Puff adder behaviour – for a long time, I have been interested in both camera traps and radio telemetry. Dr. Xavier Glaudas’ work combined the two in a way I had not considered before – looking at snake behaviour.
Bats with Catharine Wuster – I thought this talk was well put together, although a little basic in some areas. However, the level meant that it was accessible to everyone at the event. I now feel I should buy a small bat detector to use whilst walking in the evening and will look into getting bat licences.
I found the information presented in this workshop useful, although I knew some of it beforehand due to reading the Ask a Manager blog. Looking at and critiquing example CVs and cover letters for a job was a good experience, as it helped me to consider the process from and employer’s perspective. The only downside of this workshop was the timing. Due to being rushed at the end, we only managed to review half the CVs and cover letters
Before the workshop, I was slightly dubious about how useful and enjoyable the experience would be. I was pleasantly surprised that it was a fun workshop, due in part to the group I was in.
I think it was useful to see where a degree in zoology or a related subject can lead to. The speakers opened my eyes to possible career paths that I had not previously considered or thought about in detail.

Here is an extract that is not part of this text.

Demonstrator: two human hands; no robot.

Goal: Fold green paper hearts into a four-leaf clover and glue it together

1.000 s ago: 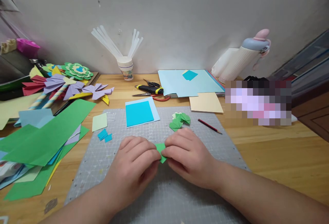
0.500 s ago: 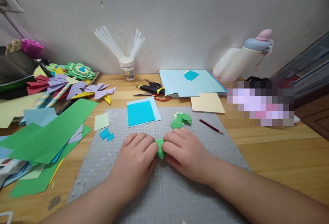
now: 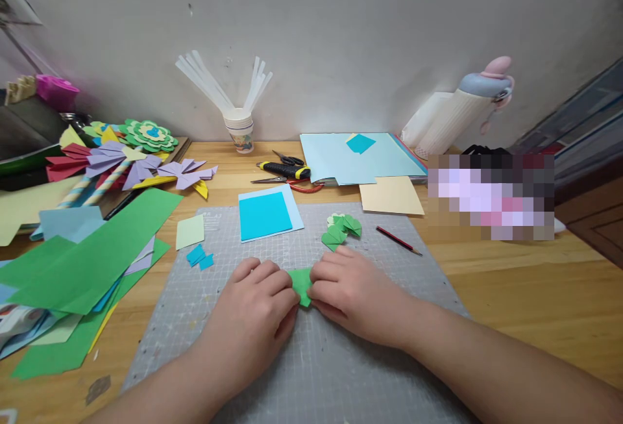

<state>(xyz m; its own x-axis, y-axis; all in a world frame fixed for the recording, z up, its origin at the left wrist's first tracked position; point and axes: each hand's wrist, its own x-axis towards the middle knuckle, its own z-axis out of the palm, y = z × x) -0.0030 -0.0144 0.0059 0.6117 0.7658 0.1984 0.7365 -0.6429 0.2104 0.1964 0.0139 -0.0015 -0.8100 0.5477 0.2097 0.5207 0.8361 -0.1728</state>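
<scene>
A small green paper piece [image 3: 302, 285] lies between my two hands over the grey cutting mat [image 3: 311, 372]. My left hand [image 3: 260, 310] is closed on its left side, fingers curled. On the right side my right hand [image 3: 353, 291] pinches the same paper. The fingers hide both ends of it. Just beyond my right hand sit several folded green pieces [image 3: 341, 229]. A bright blue square sheet [image 3: 265, 216] rests on a paler blue one farther back on the mat.
Small blue scraps [image 3: 199, 256] and a pale green square [image 3: 190, 232] lie at the mat's left. A pencil [image 3: 399, 240] lies at the right. Green sheets [image 3: 97, 261] cover the left side. Behind are pliers [image 3: 285, 169], a cup of sticks [image 3: 239, 130] and a bottle [image 3: 457, 115].
More of the green paper now shows between my hands, mostly toward the left. My left fingers have shifted slightly down. The whole view has moved a little.
</scene>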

I had mixed feelings about this workshop before it started. Having never been in an assessment centre before, I did not know what to expect. However, once in there, the day was explained to us well. I came away from the workshop feeling more confident about assessment centres, and better prepared for similar scenarios in the future.
CV and cover letter
I am happy with how this assignment went. I felt I could draw on my previous experiences of writing job applications, as well as using knowledge gained from the workshop and the Ask a Manager blog. Feedback from this assignment will help me when writing future CVs and cover letters.
Of the three assignments, this was the one I was the most unsure about, having never written a similar document. However, I found the Simply Do Ideas format easy to follow and am pleased with the outcome. If I am asked or need to write a business plan in the future, I will be able to apply feedback from this assignment.
I am pleased with how this series has fitted into my blog. For me, it was the most enjoyable assignment of the three. My blog writing has developed (and hopefully improved) over the course of writing this series, which is something I will build upon in future posts. I think this has also improved my assignment writing, which has been commented on. After graduating, I will continue to write this blog, and continue developing it.
Overall, I have enjoyed the Bio Enterprise and Employability module. It has been different to any other module I have done, which has sometimes provided refreshing novelty (and sometimes confusion when I was uncertain about how to write an assignment). I hope I will be able to apply the skills gained during this module to future work I do.
It has inspired me to take modules and go to talks which previously I may not have gone to, which may in turn broaden my horizons.
Although the Bio Enterprise and Employability series has finished, I will continue this blog. I may post less frequently until mid-May (which is when my last exam is). I have ideas for new posts (some of which have come from attending seminars and talks), which I hope you will enjoy.
This module has given me many ideas about what I may want to do in the future. For example, the biology-based PGCSE mentioned in the careers café seemed like a good course, which I may take in a few years.